The shadows the light cast upon the painting also fell across Margaret’s face. For a moment, I saw in her eyes the red stain itself: like a smoldering fire. A strange feeling stirred within me: I was drawn toward her, yet at the same time wanted to hold my distance. Perhaps her allure lay here: a presence that generated attraction and repulsion all at once…
As I stood silently by her side, she turned toward me. Yet her gaze did not quite meet my eyes; it seemed fixed upon an invisible figure behind me. Then, with the faintest smile, she said, “A friend of mine understands this painter far better.”
That sentence fell upon my heart like the red mark at the very center of the painting. It seemed to place at the center not me, but that invisible “friend.” In that moment, the worth of my presence beside her diminished.
Scientific Note: In relationships, constant reference to a third party—using an invisible or real “other” as a means of comparison—is called triangulation in psychology. This method stirs feelings of rivalry in the counterpart and heightens the search for approval.
(otto kernberg – borderline conditions and pathological narcissism, 1975)
Margaret turned her gaze back to the canvas. “By placing the red in the middle, the painter has rendered all the blue layers worthless,” she said. “Sometimes a single detail can eclipse an entire labor.”
At her words I shuddered. For at that moment I thought of my own life: in her eyes, a single sentence of mine—perhaps just a single word—could eclipse all of my effort. And in that instant, I saw myself within the painting. I was the blue layers; a single red word from Margaret’s lips could invalidate them all.
The quiet superiority I had once felt in the bookshop under the rain now confronted me again, this time through the language of art. Margaret’s voice was in fact pronouncing a judgment not upon a painting, but upon me.
We remained silent for a while longer. It is possible to feel alone among a crowd, yet being alone beside her was far deeper. For the essence of loneliness is not silence itself, but the sense that behind that silence lurks another’s hidden judgment.
Scientific Note: In narcissistic personality structures, belittling another’s effort or existence—yet presenting it under the guise of “objective criticism”—is common.
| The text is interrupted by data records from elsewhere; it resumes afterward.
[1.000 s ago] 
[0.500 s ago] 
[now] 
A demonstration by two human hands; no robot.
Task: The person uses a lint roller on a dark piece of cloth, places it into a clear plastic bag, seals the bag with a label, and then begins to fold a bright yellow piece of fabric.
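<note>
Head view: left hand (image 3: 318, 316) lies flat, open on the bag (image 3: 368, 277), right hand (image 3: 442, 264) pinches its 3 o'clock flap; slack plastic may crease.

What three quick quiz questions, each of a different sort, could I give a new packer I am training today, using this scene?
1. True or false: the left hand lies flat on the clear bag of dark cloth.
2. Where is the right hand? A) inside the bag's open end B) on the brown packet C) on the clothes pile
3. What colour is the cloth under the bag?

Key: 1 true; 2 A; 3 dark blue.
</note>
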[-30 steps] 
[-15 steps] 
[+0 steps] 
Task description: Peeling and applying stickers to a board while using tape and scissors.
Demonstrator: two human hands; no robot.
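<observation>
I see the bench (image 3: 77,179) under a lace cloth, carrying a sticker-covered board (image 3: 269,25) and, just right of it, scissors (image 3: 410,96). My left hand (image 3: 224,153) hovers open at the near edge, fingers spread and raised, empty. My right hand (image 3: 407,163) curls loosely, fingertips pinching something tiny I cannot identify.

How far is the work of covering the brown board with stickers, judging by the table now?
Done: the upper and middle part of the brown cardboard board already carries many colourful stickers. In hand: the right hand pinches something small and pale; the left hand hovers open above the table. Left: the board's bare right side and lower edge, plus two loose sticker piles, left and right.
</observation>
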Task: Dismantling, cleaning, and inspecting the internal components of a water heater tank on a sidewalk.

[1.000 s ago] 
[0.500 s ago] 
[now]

This gradually erodes the other’s self-respect and drives them toward seeking validation.
(heinz kohut – the analysis of the self, 1971; DSM-5 – criteria for narcissistic personality disorder)
I kept walking beside Margaret. She looked at another canvas and offered yet another brief remark. Each sentence, cloaked as an art critique, was in fact a proclamation meant to secure her own position. And I, without realizing it, had begun to measure myself against her words.
The heavy silence of the museum hall only magnified the small storm within me. I asked myself: “Is it truly the painting that speaks, or does she merely use the painting as her instrument while speaking to me?”
The red mark still gleamed in Margaret’s eyes. In mine, a new mark was slowly forming: doubt about myself.
Suspended in the center of the hall was a lofty silence. Though surrounded by a crowd, each step, each glance, each breath carried its own echo, never mingling with the others. The museum lights did not merely illuminate the paintings; they positioned them like judges. Each canvas seemed to scrutinize its beholder, pardoning some, belittling others. The one before which Margaret stood was such a canvas: the solitary red mark at its center seemed at once culprit and witness.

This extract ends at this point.